Perkin conceived the idea that, by partially burning or oxidizing it, this aniline might be changed into quinine. He made the experiment and there resulted a black molasses-like mass, very far removed from the white crystals he was hoping for. But by testing this with various chemicals, he found that hot alcohol dissolved part of it, and turned it into a violet liquid which had the power to dye silk and wool the same bright color. Finding that the color was fairly fast to light, and that it could be produced without too much expense, he took out a patent and, with the aid of his father and brother, set up near Manchester, England, the first factory for artificial dyestuffs.
His discoveries were at once published, and chemists all over the world began to manufacture and experiment with the new dyestuffs. Great factories were started all over Europe. From this beginning the manufacture of coal-tar dyestuffs, and more recently all their allied compounds, has become one of the most important and most profitable of all chemical industries.
The dyes first discovered, the so-called “Basic dyes,” were of great brilliancy and strength; but they were not of any particular beauty when used individually. Compared with the vegetable colors which preceded them, and especially the same shades we are accustomed to see in nature, these dyes were hard, coarse, crude, and very inartistic. This could be remedied, however, by mixing two or three of them together, such mixture tending to soften the different colors and blend all into pleasant and delicate shades.

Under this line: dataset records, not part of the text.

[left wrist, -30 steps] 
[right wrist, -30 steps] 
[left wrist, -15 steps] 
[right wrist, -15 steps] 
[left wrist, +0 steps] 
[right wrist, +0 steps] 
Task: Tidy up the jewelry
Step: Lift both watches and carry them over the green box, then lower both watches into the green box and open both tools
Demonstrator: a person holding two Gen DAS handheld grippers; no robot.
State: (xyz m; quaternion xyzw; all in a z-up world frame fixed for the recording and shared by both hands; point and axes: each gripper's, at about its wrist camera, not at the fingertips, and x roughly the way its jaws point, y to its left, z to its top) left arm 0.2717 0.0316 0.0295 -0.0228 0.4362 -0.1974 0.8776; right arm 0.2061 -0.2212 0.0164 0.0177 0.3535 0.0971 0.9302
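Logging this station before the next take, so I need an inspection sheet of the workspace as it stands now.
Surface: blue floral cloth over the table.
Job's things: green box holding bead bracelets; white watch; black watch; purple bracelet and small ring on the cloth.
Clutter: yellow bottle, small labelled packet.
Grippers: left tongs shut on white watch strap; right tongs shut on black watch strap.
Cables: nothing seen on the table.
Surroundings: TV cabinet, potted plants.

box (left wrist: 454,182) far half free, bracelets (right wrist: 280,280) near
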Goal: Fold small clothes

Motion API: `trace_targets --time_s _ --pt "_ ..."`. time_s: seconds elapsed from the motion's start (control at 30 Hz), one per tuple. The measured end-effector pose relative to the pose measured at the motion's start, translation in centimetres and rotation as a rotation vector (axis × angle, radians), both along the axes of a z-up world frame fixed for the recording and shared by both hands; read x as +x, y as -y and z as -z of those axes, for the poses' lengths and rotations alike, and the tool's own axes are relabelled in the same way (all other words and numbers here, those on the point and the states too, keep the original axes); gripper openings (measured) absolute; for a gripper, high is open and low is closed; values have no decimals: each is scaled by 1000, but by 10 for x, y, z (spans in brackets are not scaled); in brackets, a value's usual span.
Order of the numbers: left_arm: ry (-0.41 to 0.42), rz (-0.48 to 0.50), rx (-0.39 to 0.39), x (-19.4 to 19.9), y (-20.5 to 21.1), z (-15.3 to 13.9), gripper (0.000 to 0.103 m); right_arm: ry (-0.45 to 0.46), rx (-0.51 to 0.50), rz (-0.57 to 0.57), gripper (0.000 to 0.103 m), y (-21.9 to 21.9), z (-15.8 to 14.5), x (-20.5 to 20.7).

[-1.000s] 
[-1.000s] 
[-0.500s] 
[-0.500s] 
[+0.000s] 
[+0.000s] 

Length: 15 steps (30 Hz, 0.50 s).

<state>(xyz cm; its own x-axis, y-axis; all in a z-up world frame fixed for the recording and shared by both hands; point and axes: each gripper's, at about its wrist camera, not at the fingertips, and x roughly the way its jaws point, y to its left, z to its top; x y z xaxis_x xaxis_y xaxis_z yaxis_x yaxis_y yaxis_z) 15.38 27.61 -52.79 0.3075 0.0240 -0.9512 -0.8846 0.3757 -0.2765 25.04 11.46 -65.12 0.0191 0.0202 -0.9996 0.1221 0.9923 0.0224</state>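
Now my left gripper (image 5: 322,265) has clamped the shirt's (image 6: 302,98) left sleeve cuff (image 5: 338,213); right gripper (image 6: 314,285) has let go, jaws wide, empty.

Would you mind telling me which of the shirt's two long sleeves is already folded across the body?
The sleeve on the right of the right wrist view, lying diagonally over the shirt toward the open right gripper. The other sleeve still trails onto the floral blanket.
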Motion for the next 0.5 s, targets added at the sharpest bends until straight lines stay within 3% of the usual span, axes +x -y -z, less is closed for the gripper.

A more serious difficulty was the fact that those early dyestuffs were usually quite fugitive to light or, at any rate, far less fast than the best of the vegetable dyes that preceded them. Besides, they did not fade true. In other words, a piece of cloth might to-day be a bright red, and after a few days of exposure to the sunlight, the exposed portions might turn a yellow, a white, or even some dark color; and, in any case, the change would entirely spoil the original color scheme.
By 1868, however, the artificial manufacture of alizarine, first by two German chemists, and then by Perkin himself, served to open up another whole class of new dyestuffs, which, when submitted to the proper tests, proved to be exceedingly fast both to light and to washing. In consequence, within a few years after this discovery, the commercial use of madder was everywhere abandoned. Chemists could now produce on cotton, linen, wool, and silk, practically the whole range of colors, brilliant and dull, hard and soft, light and dark, not only of a beauty, but of a fastness to light and to washing, never before surpassed, if indeed equalled.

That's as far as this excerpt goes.